8th president of Real Madrid
- In office 31 May 1935 – 4 August 1936
- Preceded by: Luis Usera Bugallal
- Succeeded by: Adolfo Meléndez

Member of the City Council of Madrid
- In office 14 April 1931 – 28 March 1939

Personal details
- Born: 28 October 1897 Madrid, Spain
- Died: 2 April 1964 (aged 66) Villava, Spain
- Occupation: Lawyer, journalist, politician

= Rafael Sánchez-Guerra =

Spanish lawyer, journalist and politician (1897–1964)

Rafael Sánchez-Guerra Sainz (28 October 1897 – 2 April 1964) was a Spanish lawyer, journalist and politician who was the 8th president of Real Madrid from 31 May 1935 until 4 August 1936.

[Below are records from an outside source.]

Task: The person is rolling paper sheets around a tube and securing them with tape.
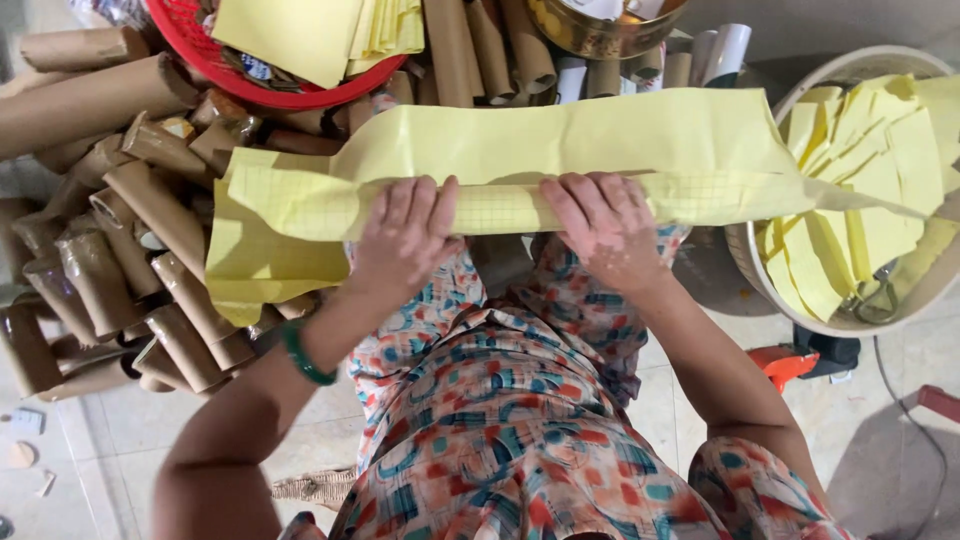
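Observation:
A long yellow paper sheet (560,140) with a fine grid print lies across my knees, its near edge rolled into a tube shape. My left hand (405,235) presses flat on the rolled part at the left, a green bangle on its wrist. On the right of the roll rests my right hand (605,225), fingers curled over it. Whether a cardboard tube sits inside the roll is hidden by the paper.
Many brown cardboard tubes (150,260) are piled at the left and behind. A red basket (270,95) holds more yellow sheets. A white tub (860,200) at the right contains cut yellow sheets and scissors. A gold metal bowl (600,35) is behind.

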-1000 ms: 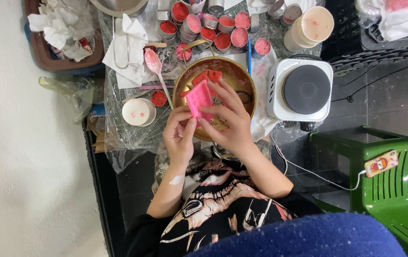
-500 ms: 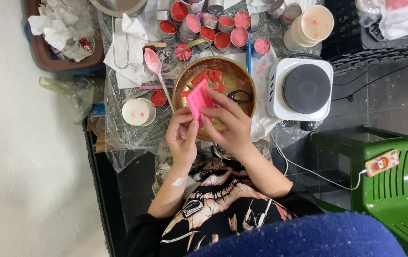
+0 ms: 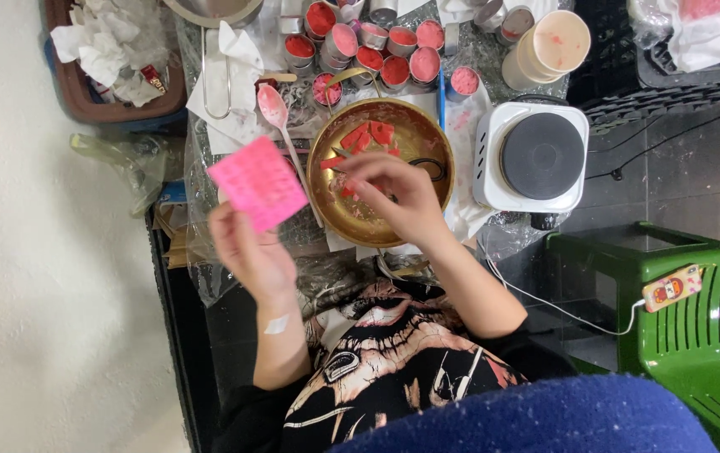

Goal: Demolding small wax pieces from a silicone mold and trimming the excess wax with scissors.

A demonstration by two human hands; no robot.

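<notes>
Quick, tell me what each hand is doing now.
Left hand: closed on a pink mold, held up.
Right hand: over the brass bowl, fingers curled; whether it holds anything cannot be told.

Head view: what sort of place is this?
Probably a home craft bench for wax or candle making: small tins of red and pink fill, a hot plate, a brass bowl and a pink mold.
</notes>
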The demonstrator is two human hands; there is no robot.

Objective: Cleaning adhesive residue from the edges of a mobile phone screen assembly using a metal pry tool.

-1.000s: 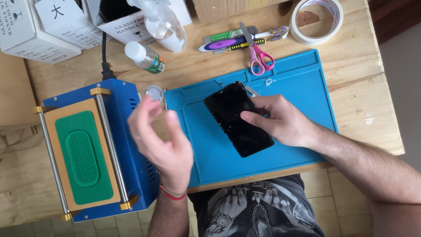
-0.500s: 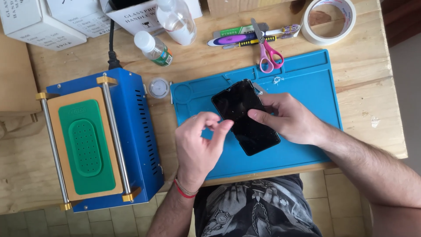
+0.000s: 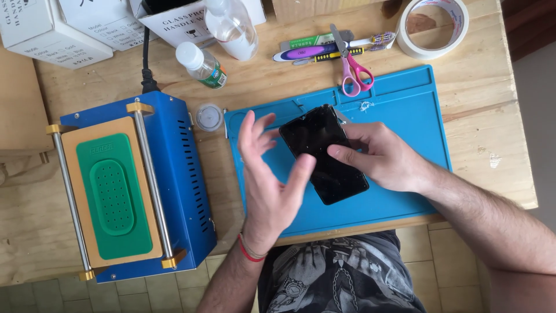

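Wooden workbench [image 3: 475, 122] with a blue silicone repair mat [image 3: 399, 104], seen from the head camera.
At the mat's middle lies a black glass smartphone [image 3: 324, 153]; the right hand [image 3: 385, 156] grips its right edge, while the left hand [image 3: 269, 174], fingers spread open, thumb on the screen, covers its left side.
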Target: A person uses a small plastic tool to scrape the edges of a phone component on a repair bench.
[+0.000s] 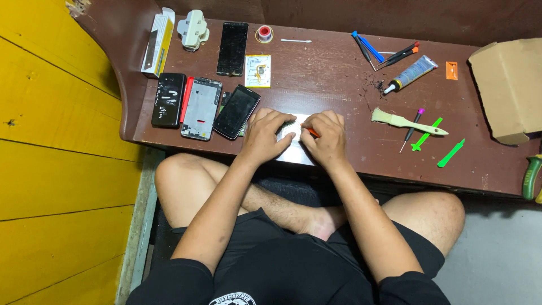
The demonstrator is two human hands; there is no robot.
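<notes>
one head camera looks steeply down, fairly near, over the brown table (339, 85).

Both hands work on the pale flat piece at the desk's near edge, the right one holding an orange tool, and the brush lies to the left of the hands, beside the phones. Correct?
Not quite. In the head view the brush lies to the right of the hands, beside the green pry tools. The rest holds: left hand and right hand are on the pale piece, the right holding the orange tool; the phones lie to the left.
</notes>
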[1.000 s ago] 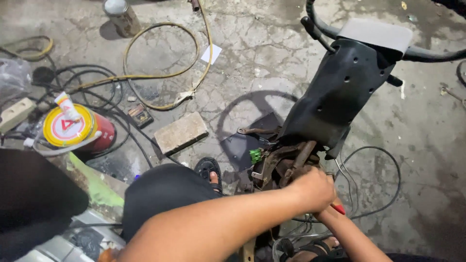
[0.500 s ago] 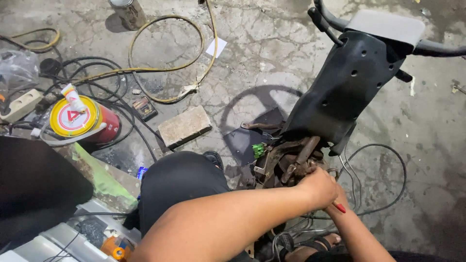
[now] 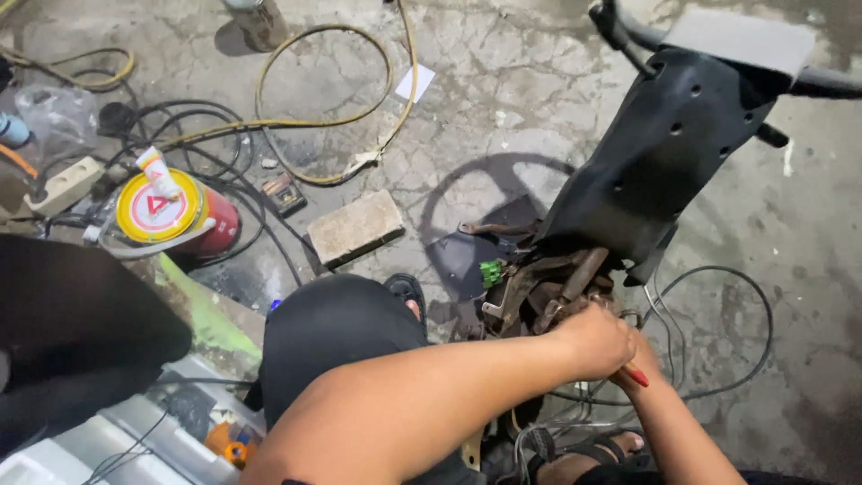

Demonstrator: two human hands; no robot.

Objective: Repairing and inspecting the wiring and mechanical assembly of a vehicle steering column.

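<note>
Left hand [image 3: 594,339]: closed into a fist over the rusty metal parts at the near end of the motorcycle frame; fingers curled tight together, what they clasp is hidden under the hand.
Right hand [image 3: 639,357]: mostly covered by the left hand, just to its right; fingers wrapped round a red-handled tool [image 3: 636,376], of which only the red tip shows below the fist.
Rusty frame parts [image 3: 548,287]: brown tubes and brackets, centre-right of the scene, touching the left hand on its far side; a small green connector [image 3: 490,273] sits at their left edge.
Black body panel [image 3: 664,162]: dark perforated cover rising to the far right from the rusty parts, topped by a grey flat piece [image 3: 741,38].
Loose wires [image 3: 718,332]: thin grey loops on the concrete floor [image 3: 539,108], right of and near the hands.
Knee [image 3: 332,341]: in black cloth, near centre, left of the hands; a sandalled foot [image 3: 409,296] shows just beyond it.
Brick [image 3: 356,227]: flat grey block on the floor, left of the frame.
Yellow-lidded can [image 3: 166,211]: red-sided, left side, a small tube [image 3: 158,172] lying on its lid.
Yellow hose [image 3: 323,90]: coiled on the floor, far left of centre, among black cables [image 3: 180,126].
White paper scrap [image 3: 415,83]: far, beside the hose.
</note>
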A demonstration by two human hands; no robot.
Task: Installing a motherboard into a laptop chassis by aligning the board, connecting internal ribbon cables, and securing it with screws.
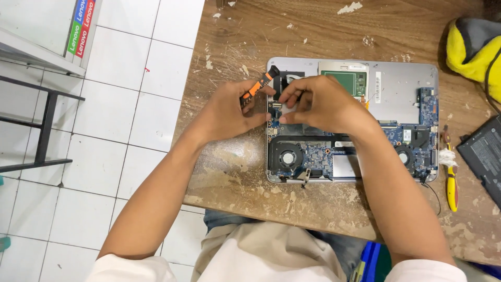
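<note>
While I look down from the head camera, nearest me are my lap and pale shirt, then the worn wooden table [235, 172] with its flaking surface. On it lies an opened laptop chassis [402, 83], its blue circuit board exposed, with a round cooling fan [286, 155] at the near left and another fan [406, 155] at the near right. My right forearm crosses over the middle of the board and hides what sits beneath it. Right of the chassis lie a yellow-handled screwdriver [452, 185] and a black battery pack [485, 154]. Farther in, my left hand [229, 112] is closed around an orange-and-black pry tool [259, 86], its tip tilted up and away. My right hand [318, 104] pinches at a small part on the board's left edge; its fingers cover it. At the far right sits a yellow and grey cloth [472, 47].
</note>
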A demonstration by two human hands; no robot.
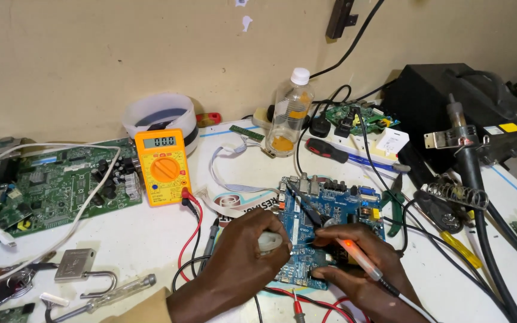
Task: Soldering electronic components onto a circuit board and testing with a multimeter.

His presidency at Real Madrid coincided with the Spanish Civil War and Sánchez-Guerra, a prominent Republican, refused to flee Madrid as it was about to fall into the hands of Francisco Franco. He was captured, imprisoned by supporters of Franco before escaping to Paris where he became a prominent member of the government-in-exile. During the war itself, Sánchez-Guerra had little active involvement in the daily management of Real Madrid, acting with non-official presidents Juan José Vallejo and Antonio Ortega (these two presidents were not elected), running things on his behalf.

He served as Minister without portfolio from 1946 until 1947 in the government-in-exile under prime minister José Giral. From 14 April 1931 until 28 March 1939, Sánchez-Guerra was a member of the City Council of Madrid.